Pediatric Neurosurgery Research on Hydrocephalus and Chiari Malformation at Johns Hopkins
Johns Hopkins’ Division of Pediatric Neurosurgery is performing innovative studies in hopes of solving some of neurosurgery’s most pressing problems, including those involving hydrocephalus and Chiari malformation.
Hydrocephalus has long been treated by inserting shunts that reroute cerebrospinal fluid away from the brain. This fix can lead to common and lifelong complications, such as shunt malfunctions and infections.
Babies born before 32 weeks gestation are at increased risk to develop hydrocephalus due to brain bleeds that can cause lasting anatomical changes, but some recover successfully without intervention, says Johns Hopkins pediatric neurosurgeon Shenandoah Robinson.
“It suggests that endogenous restoration mechanisms could enhance repair and prevent hydrocephalus,” she says.
Funded by a grant from the Eunice Kennedy Shriver National Institute of Child Health and Human Development, Robinson and collaborator Lauren Jantzie, Ph.D., are working with colleagues at Johns Hopkins’ neurosciences intensive care nursery on a study to test the safety of administering a combination of melatonin and erythropoietin, two hormones that they found prevent progression of brain bleeds to hydrocephalus in a preclinical model.
In other research, funded by the Department of Defense, Jantzie, Robinson and their colleagues are using preclinical models to study whether existing medications can prevent hydrocephalus from traumatic brain injury, and whether a combination of other medications can treat hydrocephalus from other causes, such as genetic mutations and hemorrhage.
Neurosurgeons Eric Jackson and Shenandoah Robinson
Ongoing work led by Robinson’s pediatric neurosurgery colleague Eric Jackson, M.D., also focuses on hydrocephalus.

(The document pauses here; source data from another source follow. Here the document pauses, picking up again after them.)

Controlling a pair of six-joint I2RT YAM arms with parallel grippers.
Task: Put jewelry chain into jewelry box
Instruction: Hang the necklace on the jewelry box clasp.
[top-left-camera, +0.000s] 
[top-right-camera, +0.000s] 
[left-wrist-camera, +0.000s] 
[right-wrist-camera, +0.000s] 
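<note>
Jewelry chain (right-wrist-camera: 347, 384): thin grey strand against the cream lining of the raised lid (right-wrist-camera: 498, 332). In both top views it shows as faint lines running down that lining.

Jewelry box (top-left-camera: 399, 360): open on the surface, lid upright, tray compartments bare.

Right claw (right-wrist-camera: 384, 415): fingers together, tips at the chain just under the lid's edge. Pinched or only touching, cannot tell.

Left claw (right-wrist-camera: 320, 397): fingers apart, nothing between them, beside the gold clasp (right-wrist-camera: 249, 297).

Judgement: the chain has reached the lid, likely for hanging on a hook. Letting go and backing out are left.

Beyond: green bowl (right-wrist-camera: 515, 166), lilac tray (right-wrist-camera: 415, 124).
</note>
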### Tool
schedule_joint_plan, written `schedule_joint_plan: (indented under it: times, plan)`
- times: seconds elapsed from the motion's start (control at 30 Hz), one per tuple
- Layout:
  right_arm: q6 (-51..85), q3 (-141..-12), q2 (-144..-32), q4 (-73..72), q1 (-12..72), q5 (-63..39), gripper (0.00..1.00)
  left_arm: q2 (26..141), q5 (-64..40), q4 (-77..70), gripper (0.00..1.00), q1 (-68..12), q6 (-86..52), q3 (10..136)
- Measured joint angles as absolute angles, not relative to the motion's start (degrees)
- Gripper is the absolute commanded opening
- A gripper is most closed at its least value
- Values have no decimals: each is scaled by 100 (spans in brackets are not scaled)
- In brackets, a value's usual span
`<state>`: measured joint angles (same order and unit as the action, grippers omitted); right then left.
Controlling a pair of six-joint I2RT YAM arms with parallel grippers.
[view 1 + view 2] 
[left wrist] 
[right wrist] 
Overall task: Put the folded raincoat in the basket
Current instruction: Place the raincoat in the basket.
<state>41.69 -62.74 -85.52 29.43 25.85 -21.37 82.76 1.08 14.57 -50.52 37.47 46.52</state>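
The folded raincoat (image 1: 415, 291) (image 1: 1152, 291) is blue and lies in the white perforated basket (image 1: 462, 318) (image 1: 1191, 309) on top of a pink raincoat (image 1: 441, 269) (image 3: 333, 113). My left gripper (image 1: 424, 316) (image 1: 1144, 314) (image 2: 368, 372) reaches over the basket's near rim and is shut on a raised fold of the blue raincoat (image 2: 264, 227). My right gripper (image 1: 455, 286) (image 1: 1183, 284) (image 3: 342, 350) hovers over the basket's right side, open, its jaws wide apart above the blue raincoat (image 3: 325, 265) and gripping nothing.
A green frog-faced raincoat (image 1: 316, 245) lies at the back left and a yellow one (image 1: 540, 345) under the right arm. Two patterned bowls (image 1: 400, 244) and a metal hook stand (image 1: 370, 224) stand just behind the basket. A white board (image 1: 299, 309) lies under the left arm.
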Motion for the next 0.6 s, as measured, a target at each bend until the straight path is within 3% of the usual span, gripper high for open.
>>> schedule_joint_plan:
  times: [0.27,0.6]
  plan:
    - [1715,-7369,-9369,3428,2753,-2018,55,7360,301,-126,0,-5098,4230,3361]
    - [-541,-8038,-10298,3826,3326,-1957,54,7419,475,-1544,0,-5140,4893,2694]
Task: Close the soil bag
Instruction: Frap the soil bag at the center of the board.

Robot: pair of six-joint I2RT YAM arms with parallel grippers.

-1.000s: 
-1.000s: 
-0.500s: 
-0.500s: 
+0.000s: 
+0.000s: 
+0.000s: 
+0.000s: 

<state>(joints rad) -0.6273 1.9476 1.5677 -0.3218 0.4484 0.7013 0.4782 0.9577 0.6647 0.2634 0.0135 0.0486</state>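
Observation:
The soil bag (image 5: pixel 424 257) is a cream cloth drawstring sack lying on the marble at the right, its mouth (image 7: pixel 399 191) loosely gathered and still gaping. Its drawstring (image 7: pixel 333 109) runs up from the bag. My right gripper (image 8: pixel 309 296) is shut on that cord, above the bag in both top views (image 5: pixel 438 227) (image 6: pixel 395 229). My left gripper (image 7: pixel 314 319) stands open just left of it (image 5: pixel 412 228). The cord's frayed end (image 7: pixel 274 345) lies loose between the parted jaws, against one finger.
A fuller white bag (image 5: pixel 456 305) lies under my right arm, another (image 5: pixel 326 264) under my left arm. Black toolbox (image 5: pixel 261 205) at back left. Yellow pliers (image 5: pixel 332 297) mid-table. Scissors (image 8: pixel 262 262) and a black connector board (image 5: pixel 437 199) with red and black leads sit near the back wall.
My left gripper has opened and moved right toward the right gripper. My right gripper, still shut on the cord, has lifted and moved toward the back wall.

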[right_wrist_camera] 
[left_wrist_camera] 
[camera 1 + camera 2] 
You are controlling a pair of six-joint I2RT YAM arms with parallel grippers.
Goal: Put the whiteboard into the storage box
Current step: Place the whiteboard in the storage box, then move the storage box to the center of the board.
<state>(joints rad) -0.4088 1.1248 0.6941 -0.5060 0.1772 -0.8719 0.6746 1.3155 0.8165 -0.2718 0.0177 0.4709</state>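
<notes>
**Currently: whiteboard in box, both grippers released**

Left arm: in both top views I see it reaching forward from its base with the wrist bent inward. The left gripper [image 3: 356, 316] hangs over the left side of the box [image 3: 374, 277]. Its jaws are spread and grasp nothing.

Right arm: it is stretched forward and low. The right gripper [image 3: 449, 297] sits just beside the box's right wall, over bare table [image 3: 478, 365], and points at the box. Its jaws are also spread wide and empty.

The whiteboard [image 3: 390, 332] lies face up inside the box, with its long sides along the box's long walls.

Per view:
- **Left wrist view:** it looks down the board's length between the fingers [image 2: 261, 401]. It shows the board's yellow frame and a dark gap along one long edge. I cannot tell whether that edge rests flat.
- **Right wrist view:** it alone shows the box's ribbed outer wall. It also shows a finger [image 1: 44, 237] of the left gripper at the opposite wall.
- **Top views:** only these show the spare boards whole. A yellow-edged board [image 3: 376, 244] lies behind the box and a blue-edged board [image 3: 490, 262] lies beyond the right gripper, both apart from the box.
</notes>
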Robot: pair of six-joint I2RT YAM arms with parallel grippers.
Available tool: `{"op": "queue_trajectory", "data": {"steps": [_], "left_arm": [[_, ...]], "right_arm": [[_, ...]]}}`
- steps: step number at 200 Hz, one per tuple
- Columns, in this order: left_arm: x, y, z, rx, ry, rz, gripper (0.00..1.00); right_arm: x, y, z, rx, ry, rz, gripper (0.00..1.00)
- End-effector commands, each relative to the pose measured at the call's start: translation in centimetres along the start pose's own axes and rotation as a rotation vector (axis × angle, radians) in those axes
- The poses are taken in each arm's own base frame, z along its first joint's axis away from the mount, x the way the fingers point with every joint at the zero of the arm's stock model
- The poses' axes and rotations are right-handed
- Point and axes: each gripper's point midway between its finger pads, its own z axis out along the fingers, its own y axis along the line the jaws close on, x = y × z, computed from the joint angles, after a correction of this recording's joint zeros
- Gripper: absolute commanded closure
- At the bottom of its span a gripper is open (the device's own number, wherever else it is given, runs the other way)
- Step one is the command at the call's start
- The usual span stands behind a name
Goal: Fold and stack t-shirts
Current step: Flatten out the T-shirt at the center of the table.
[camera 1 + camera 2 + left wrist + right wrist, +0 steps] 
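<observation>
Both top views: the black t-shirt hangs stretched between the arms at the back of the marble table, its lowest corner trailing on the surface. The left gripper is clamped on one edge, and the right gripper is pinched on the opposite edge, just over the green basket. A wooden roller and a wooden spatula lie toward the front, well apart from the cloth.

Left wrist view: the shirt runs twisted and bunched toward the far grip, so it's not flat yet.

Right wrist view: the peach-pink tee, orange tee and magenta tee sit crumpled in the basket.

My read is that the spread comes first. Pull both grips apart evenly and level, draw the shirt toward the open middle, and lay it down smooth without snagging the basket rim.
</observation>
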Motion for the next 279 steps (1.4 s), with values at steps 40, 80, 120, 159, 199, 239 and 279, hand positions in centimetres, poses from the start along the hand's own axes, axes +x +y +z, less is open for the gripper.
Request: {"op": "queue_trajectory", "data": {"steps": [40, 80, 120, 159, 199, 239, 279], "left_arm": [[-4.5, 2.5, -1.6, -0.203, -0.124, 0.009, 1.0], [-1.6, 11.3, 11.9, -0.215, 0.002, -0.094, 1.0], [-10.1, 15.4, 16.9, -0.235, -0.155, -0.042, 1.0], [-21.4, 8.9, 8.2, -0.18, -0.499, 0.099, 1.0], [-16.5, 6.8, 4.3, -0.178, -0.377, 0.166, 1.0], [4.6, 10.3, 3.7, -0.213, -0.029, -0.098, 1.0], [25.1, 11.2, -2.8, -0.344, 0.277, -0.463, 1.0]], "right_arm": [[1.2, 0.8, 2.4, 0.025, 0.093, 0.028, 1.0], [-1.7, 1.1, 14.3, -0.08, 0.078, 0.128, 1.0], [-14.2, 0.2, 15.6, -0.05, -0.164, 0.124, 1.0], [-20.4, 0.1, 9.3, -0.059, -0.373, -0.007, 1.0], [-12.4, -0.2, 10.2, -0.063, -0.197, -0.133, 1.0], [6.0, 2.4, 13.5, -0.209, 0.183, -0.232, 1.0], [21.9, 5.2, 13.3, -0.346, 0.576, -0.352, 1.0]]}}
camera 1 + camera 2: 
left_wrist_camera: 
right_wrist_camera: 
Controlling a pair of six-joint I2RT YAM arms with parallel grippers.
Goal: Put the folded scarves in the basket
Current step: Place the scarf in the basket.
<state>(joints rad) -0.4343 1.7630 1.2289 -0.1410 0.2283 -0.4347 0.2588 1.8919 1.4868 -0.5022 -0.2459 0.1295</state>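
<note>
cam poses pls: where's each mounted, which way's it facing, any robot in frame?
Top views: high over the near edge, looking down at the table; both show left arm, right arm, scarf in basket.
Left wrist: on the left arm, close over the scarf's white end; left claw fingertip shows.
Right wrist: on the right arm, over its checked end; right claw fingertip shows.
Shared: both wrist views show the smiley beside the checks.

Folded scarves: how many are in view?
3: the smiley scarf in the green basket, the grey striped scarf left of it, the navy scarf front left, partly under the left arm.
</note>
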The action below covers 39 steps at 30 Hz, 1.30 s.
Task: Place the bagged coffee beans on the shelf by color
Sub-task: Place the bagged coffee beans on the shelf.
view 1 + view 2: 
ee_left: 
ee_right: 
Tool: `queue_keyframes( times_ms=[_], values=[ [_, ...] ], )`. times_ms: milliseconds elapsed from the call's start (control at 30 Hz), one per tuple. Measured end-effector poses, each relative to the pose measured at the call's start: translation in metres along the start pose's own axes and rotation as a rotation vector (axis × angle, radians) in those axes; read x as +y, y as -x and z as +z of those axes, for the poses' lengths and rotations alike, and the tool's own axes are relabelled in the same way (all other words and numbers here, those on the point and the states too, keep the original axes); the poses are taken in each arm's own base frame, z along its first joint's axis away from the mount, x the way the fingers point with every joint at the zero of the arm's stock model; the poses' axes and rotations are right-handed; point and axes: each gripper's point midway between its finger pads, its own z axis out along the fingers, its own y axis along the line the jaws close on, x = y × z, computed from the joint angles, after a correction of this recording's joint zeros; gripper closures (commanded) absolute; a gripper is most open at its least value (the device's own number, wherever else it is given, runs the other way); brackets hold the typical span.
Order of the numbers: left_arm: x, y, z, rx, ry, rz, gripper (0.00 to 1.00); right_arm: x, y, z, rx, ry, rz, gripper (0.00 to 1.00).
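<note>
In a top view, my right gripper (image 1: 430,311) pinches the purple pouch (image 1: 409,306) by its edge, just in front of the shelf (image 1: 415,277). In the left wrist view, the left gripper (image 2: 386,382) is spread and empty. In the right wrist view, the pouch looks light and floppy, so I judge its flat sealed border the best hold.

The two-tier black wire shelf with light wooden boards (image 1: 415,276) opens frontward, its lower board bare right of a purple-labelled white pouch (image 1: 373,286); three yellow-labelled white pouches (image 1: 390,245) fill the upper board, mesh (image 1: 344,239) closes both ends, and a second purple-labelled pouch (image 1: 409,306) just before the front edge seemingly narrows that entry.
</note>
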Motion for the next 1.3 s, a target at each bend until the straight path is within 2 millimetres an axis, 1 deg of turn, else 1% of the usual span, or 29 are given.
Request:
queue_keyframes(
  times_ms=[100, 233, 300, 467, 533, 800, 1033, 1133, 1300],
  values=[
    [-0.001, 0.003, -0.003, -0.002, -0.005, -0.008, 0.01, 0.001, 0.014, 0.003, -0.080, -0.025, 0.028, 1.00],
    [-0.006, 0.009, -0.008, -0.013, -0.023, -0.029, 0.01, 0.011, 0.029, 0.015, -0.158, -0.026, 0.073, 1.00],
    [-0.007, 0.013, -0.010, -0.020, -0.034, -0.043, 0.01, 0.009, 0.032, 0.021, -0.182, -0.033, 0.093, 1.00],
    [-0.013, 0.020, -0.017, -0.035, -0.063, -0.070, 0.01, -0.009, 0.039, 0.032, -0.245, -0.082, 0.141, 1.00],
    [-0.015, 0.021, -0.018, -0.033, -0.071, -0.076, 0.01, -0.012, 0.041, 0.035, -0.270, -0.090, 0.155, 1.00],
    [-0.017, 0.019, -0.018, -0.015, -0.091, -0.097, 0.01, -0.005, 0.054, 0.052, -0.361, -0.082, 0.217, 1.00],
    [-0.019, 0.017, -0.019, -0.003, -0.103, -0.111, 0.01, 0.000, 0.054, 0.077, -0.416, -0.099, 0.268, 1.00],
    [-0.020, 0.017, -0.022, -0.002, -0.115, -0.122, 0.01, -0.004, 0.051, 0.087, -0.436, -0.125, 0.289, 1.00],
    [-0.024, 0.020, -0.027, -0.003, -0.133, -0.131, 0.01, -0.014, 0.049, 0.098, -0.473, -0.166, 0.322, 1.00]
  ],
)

Through Johns Hopkins’ membership in the Hydrocephalus Clinical Research Network, a collaborative network of pediatric neurosurgery centers in North America working to improve hydrocephalus care, Jackson and his colleagues are involved in several studies to innovate treatment for this condition. For example, Johns Hopkins is participating in a large, randomized clinical trial with other in-network hospitals to compare shunting with an endoscopic surgical technique for treating hydrocephalus. The trial is funded by the National Institutes of Health.
Jackson and his colleagues also maintain a database of all patients with hydrocephalus who sought care in Johns Hopkins’ Department of Emergency Medicine for suspected shunt malfunction. Findings derived from this database avoid the bias present in most literature on this population, which centers on surgical treatment. The aim is to eventually use this data to create a scoring system to better individualize work-ups for patients with shunts to optimize outcomes and minimize unnecessary tests.
Jackson’s research also includes several active studies on Chiari malformation. As a member of the Park-Reeves Syringomyelia Research Consortium, he and his colleagues are involved in multiple retrospective investigations, and they recently completed a randomized clinical trial comparing outcomes from posterior fossa decompression with those of posterior fossa decompression with duraplasty.
Johns Hopkins has also joined the Chiari Surgical Success Scale study, a multi-institutional cohort that aims to predict the best outcomes for surgical treatment of Chiari malformation. Because the study only includes surgical patients, Jackson and his colleagues are developing an internal registry to investigate all patients with the condition, including those not treated surgically. A different retrospective database at Johns Hopkins for patients who are surgically treated will help Jackson and other researchers answer questions about treatments and more in future studies. In addition, he and colleagues are collaborating with researchers at other institutions to investigate the genetic aspects of Chiari malformation.
“Together," Jackson says, “all these efforts will improve care both for patients at our institution and beyond.”